T-Mac is a competitor, I seriously doubt he faked that injury..


----------



## IV (Jul 16, 2002)

I didn't see the game, and I dont know the outcome. I dont know what it is about Tmac in highly anticipated matchups, but I've noticed the same things. Whenever he play LA, there's always something wrong with him after he takes a shot, or after he just taken to the whole and a player blows by him. But when he gets the ball and he's in rhythm, he's just fine. He may be using this as an excuse or to make himself look better. Talk about a fake [strike]a**[/strike] MJ!

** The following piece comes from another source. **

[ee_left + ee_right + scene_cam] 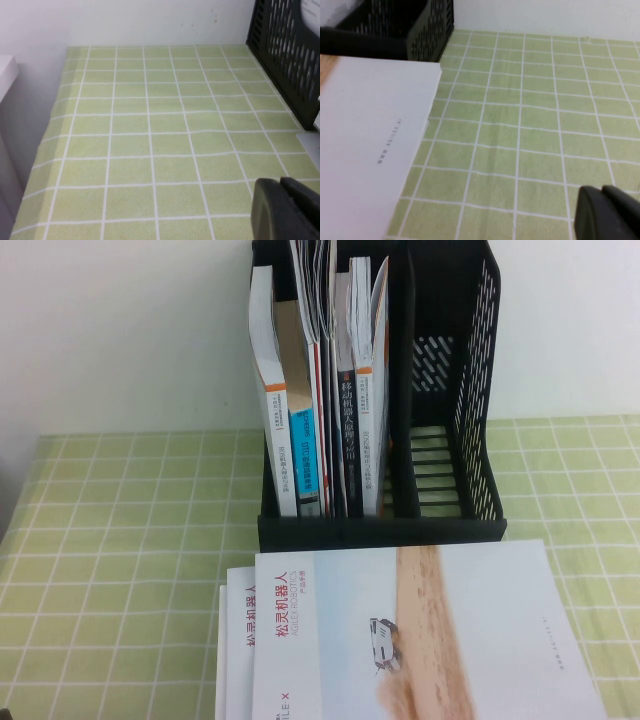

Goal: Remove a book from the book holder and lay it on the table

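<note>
The black book holder stands at the back of the green checked table. Several books stand upright in its left and middle slots, and its right slot holds nothing. A white book with a sandy picture lies flat in front of the holder, on top of another white book. Neither gripper appears in the high view. My left gripper hangs shut over bare cloth left of the holder. My right gripper is shut over bare cloth to the right of the flat book.
A white wall runs behind the table. The cloth's left edge drops off beside a pale surface. Open cloth lies on both sides of the holder.
</note>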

*No masking of cuss words! Thanks, Devestata.*


----------



## ChiBron (Jun 24, 2002)

A kobe fan accusing an another player of faking injuries? Now that's funny. 

Its no coincidence that t-mac's poor shooting games have started ever since he rolled that ankle against Boston. Only shooting 35% since that game. Was close to 50% b4 that. He's still shooting a very solid % overall(thats ofcourse, by today's standards).


----------



## IV (Jul 16, 2002)

> Originally posted by <b>SPMJ</b>!
> A kobe fan accusing an another player of faking injuries? Now that's funny.
> 
> Its no coincidence that t-mac's poor shooting games have started ever since he rolled that ankle against Boston. Only shooting 35% since that game. Was close to 50% b4 that. He's still shooting a very solid % overall(thats ofcourse, by today's standards).


 

Just play ball Tmac.


----------



## TheRifleman (May 20, 2002)

Having directv, I see the games and I try to watch as many Magic games as I can - he hasn't been doing as well as he'd like since that injury. Maybe he can rest a game or 2 and let Hill carry the load.


----------



## aquaitious (Jun 11, 2002)

SPMJ and TheRifleman are right, he did injure himself during the Celtics game (so did Battie and Baker)(that floor in Orlando must have really sucked that night), he played horrible after that injury and should be replaced for a couple of days.


----------



## c_dog (Sep 15, 2002)

I'm surprised he ever scored 16 points! And I'm reading articles about him being shut down... Hello? Double digits? This guy is so good that when he scores 16 points, it is considered a shut down.... I'm sure if he were healthy, he would have embarrassed Martin.


----------



## kflo (Jun 28, 2002)

c'mon, c_dog. 4-20 is being shut down. period.


----------



## TheRifleman (May 20, 2002)

> Originally posted by <b>kflo</b>!
> c'mon, c_dog. 4-20 is being shut down. period.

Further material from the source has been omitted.